By David Cameron
Associate Editor, Technology Review
Rat neuron cells on silicon are the brains behind a new robot--a breakthrough that may lead to better computer chips.
Steve Potter's brand new robot would probably never make it to the second round of Battlebots. The size of a coffee mug, the cylindrical robot slides across a round meter-sized playpen on an apparently chaotic path. But this robot is a thinker, not a fighter, and it does its thinking with a network of neurons--culled from rat embryos--that resides a few feet away on an electrode-activated silicon chip.
The device, which Potter calls a hybrot, is in essence a rat-controlled robot, and marks the first instance in which cultured neurons have been used to control a robotic mechanism. And while the hybrot's movements may appear less than graceful, the knowledge gained could lead to computer chips modeled on biological systems--and perhaps even to computers that incorporate biological components. Such computers might one day learn, repair themselves, and perform certain tasks--such as dictation--at which binary-based systems are miserable. "I'm banking my whole career on the fact that there is a world of emergent properties in these neural networks that we don't know anything about," says Potter, who is a professor of biomedical engineering at the Georgia Institute of Technology.
In his experiment, Potter places a droplet of solution containing thousands of rat neuron cells onto a silicon chip that's embedded with 60 electrodes connected to an amplifier. The electrical signals that the cells fire at one another are picked up by the electrodes which then send the amplified signal into a computer. The computer, in turn, wirelessly relays the data to the robot.
The robot then manifests this neuronal activity with physical motion, each of its movements a direct result of neurons talking to neurons. And the robot also sends information back to the cells. Equipped with light sensors, the robot receives input about its location in the playpen from infrared signals lining the borders.
This proximity data is sent back through the computer and into the cells as electrical pulses. "On the one side, we record activity from the cells and use them to control the motors in the robot, and on the other, we take sensory input from the robot and translate it into stimuli for the cells in the dish," says Potter. This entire feedback loop takes less than a tenth of a second. "Basically, we've taken these cells in a dish and given them back a body."
Potter records the patterns of neural signaling over long periods of time with a high-speed camera. He's looking for evidence that the cells are learning from the feedback, and he's observed that some stimuli does in fact cause changes in the brains cells that last for several days. "The 'brain' is definitely developing," he says.
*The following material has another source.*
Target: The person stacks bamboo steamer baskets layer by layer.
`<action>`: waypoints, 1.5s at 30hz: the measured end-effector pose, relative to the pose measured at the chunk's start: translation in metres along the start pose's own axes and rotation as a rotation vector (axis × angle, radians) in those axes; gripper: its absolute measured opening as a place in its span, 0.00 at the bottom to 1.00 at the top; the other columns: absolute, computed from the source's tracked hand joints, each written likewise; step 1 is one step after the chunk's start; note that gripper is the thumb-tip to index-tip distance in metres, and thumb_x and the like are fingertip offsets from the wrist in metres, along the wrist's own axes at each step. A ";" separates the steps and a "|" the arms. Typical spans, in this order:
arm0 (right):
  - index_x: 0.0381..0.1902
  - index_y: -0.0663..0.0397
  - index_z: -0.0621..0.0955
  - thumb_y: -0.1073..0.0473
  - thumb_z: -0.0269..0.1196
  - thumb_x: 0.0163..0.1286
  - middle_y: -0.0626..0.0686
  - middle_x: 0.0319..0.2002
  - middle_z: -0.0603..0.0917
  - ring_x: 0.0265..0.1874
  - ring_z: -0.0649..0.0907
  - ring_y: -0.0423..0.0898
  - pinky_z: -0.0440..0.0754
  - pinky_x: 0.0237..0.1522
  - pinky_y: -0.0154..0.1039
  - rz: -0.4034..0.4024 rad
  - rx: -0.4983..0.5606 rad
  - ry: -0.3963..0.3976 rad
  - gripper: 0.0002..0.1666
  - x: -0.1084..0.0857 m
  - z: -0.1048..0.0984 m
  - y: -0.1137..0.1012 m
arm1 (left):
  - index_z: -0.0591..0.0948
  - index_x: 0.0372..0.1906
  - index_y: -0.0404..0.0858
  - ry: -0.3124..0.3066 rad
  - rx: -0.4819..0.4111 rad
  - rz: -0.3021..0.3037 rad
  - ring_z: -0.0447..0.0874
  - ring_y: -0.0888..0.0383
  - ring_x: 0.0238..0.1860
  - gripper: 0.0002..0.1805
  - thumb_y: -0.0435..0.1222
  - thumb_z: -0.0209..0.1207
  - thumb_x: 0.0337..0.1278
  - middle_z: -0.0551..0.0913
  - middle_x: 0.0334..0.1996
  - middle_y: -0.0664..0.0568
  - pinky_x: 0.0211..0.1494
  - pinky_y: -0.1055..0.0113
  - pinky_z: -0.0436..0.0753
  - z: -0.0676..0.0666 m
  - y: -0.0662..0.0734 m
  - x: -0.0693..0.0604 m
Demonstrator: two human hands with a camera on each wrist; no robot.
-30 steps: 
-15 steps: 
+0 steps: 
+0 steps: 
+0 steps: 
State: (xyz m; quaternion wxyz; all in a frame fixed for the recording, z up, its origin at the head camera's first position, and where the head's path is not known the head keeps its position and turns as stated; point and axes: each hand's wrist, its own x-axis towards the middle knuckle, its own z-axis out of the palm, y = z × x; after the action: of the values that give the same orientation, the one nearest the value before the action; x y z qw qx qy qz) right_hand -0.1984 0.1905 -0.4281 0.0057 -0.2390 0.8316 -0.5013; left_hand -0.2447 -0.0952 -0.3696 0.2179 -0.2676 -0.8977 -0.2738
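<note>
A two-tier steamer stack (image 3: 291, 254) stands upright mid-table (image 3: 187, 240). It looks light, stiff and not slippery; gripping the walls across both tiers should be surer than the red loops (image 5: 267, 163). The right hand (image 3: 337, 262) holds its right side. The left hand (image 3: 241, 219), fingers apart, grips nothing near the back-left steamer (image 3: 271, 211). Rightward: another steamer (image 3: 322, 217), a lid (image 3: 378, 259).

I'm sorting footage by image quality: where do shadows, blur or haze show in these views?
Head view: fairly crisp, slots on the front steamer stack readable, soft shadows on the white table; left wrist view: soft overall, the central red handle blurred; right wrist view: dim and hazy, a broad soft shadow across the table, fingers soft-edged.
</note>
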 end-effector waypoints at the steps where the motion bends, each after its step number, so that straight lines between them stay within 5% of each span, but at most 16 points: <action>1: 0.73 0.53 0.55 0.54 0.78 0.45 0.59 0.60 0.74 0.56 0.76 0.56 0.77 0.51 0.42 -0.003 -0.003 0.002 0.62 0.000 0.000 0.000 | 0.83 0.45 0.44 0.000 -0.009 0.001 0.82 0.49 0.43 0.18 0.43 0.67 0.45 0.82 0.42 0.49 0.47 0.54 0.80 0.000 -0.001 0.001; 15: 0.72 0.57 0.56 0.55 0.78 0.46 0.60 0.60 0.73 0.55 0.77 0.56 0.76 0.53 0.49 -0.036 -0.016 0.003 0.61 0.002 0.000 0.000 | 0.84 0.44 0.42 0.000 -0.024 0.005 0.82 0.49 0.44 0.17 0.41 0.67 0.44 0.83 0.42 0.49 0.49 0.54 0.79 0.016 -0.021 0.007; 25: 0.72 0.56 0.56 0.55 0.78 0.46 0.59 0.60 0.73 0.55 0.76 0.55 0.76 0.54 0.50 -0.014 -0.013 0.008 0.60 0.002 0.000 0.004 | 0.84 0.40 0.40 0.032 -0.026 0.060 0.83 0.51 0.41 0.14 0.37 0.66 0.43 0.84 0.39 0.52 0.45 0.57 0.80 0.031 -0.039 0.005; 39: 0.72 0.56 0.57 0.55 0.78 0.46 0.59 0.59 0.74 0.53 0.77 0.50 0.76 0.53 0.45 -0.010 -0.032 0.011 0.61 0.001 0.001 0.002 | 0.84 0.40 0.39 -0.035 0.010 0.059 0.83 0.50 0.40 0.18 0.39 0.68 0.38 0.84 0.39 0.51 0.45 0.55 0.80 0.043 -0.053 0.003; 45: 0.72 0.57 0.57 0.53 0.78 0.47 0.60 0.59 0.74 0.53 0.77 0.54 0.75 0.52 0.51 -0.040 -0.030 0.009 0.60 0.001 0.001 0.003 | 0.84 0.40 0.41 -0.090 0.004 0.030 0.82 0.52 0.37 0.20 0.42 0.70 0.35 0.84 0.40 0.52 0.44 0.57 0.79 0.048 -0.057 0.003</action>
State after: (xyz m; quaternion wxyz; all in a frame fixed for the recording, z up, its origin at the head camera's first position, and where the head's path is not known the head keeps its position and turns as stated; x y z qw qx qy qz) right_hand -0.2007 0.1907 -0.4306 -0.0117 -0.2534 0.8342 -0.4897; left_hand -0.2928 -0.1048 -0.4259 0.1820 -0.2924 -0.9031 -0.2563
According to Rolf Pfeifer, professor of computer science at the University of Zurich, Switzerland, this work can have implications for constructing self-healing computer systems. "The neural substrate has this ability for self repair and enormous plasticity that is still lacking in standard tech systems," Pfeifer says. "So I can imagine that when you have computer applications where some aspects really require adaptive behavior, you might be able to combine biological substrates with standard technology."
Currently, Steven DeWeerth, professor of electrical engineering at Georgia Tech, is using Potter's findings to build actual circuits in silicon, although this work is still preliminary. Potter can see the knowledge gained from this research also leading to breakthroughs in clockless or asynchronous chips--chips that do not operate according to the metronomic rhythm of an internal clock.
For now, Potter is still studying the symbiotic relationship between his cultured cells and the hybrot. It may not be long before these living networks start leading to ideas that computer designers won't be able to ignore.